Atualização de dívidas civis

Um dos julgamentos mais esperados é o que trata da possibilidade de aplicação da taxa Selic para a correção de dívidas civis, em detrimento do modelo de correção monetária somada aos juros de mora. O debate no Judiciário acontece há cerca de dez anos e há o entendimento de que seria a Selic a taxa para corrigir, mas tem muitos tribunais que usam correção monetária mais 1% de juros de mora ao mês. Portanto, é preciso ter uma definição que traga equilíbrio financeiro nas disputas judiciais.

Atualmente, o processo já tem quatro votos proferidos – dois para cada uma das teses. Como o julgamento foi suspenso duas vezes, em razão de pedidos de vista, regimentalmente esta deverá ser a última interrupção do julgamento.

“O precedente será de muita importância, pois servirá de baliza para as atualizações de todas as dívidas civis e comerciais nos casos previstos pelo artigo 406 do Código Civil”, diz Vicente Araújo, sócio da prática litígios do Pinheiro Neto. O artigo 406 fala de dívidas que não têm juros moratórios convencionados, sem taxa estipulada, ou determinação da lei.

Segundo Mônica Mendonça Costa, sócia na área de Contencioso de TozziniFreire, em termos práticos, a escolha pela Selic ou por um índice de correção monetária mais juros de 1% ao mês “pode implicar em uma enorme diferença no montante final atualizado de débitos – e consequentemente, em um desembolso financeiro maior ou menor para a parte que sofra uma condenação judicial”.

Honorários advocatícios

Em discussão no STF, a pauta trata da possibilidade da fixação dos honorários advocatícios por apreciação equitativa quando os valores da condenação, da causa ou do proveito econômico da demanda forem exorbitantes. A discussão do assunto refere-se a uma decisão do STJ que havia proibido a fixação de honorários por apreciação equitativa em causas de grandes valores.

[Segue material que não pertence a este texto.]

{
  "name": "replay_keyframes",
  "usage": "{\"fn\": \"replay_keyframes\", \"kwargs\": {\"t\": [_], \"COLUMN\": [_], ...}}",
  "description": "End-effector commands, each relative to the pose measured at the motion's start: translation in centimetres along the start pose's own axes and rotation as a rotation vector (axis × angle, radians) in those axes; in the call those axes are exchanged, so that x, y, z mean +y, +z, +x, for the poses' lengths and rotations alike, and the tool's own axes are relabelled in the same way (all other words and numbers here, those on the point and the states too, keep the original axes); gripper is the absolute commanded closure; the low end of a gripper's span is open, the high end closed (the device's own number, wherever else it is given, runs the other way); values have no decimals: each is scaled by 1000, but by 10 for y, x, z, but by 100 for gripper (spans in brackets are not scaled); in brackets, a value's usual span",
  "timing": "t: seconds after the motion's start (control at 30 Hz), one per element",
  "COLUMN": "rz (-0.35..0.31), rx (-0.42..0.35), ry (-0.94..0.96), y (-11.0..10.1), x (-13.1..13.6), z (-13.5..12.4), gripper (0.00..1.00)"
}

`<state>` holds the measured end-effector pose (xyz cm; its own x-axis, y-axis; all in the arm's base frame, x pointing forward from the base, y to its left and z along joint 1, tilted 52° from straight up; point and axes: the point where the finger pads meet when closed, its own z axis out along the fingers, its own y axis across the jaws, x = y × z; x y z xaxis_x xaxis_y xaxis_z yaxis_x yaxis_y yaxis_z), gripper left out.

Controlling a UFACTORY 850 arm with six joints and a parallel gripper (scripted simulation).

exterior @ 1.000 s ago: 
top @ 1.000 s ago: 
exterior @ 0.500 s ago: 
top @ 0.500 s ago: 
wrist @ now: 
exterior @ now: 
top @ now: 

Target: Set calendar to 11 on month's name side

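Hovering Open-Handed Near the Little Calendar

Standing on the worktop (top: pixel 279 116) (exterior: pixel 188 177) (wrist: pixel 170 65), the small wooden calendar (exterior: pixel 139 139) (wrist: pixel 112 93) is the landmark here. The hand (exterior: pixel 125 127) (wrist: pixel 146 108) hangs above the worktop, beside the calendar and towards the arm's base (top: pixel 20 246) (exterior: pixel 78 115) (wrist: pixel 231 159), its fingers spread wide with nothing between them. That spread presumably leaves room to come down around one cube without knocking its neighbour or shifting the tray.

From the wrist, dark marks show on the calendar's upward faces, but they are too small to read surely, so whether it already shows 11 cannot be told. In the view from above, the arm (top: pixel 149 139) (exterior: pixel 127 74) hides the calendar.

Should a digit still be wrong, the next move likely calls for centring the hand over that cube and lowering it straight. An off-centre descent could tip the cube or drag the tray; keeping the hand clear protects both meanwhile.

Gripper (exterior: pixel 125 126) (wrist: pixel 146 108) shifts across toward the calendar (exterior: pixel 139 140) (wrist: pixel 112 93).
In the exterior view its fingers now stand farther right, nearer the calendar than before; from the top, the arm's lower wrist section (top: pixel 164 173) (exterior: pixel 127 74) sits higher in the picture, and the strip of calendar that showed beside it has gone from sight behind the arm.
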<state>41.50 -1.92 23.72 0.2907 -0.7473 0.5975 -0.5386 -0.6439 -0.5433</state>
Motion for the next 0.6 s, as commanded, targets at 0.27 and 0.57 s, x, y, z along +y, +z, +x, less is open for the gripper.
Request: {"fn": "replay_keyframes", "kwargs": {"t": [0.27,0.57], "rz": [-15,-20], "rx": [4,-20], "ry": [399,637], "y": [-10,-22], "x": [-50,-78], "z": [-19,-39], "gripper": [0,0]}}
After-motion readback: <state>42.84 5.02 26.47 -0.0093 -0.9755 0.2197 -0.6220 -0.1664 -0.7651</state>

Fator importante na avaliação de riscos e valores em jogo em uma demanda judicial, os honorários advocatícios sucumbenciais são estabelecidos quando o juiz condena a parte vencida a pagar ao advogado da parte vencedora. Pelo Código de Processo Civil, eles são fixados entre a 10% a 20% do valor da condenação, do proveito econômico obtido ou, não sendo possível mensurá-lo, sobre o valor atualizado da causa.

Ou seja, a parte que “perde” um processo em que se discutia uma dívida de R$ 20 milhões, poderá ver o valor da condenação aumentado em até 20%, considerando o teto máximo dos honorários. Como é um valor devido ao advogado, não à parte, não pode ser objeto de compensação entre credor e devedor, por exemplo.

“Considerando a relevância do tema, o STF reconheceu a repercussão geral de recurso discutindo o tema, para revistar a possibilidade da fixação dos honorários por apreciação equitativa quando os valores da condenação, da causa ou o proveito econômico da demanda forem exorbitantes”, afirma Mônica Mendonça Costa, sócia na área de Contencioso de TozziniFreire Advogados.

Justiça gratuita

O julgamento do tema repetitivo 1.178 deve possibilitar a adoção de critérios objetivos para aferir a incapacidade financeira para custear as despesas relacionadas ao acesso à Justiça. “O processo terá impacto significativo no ajuizamento de ações, pois poderá restringir ou alargar o acesso à Justiça”, dizem os sócios do escritório Mattos Filho Ariane Costa Guimarães, Fabio Teixeira Ozi e Maricí Giannico. “Além da necessidade de realizar o pagamento das custas judiciais, as partes deverão arcar com o ônus de sucumbência em caso de perda do processo.”

O relator, ministro do STJ Og Fernandes votou contra a criação de critérios objetivos nessa hipótese. Na sequência, o julgamento foi suspenso por pedido de vista do ministro Ricardo Villas Bôas Cueva.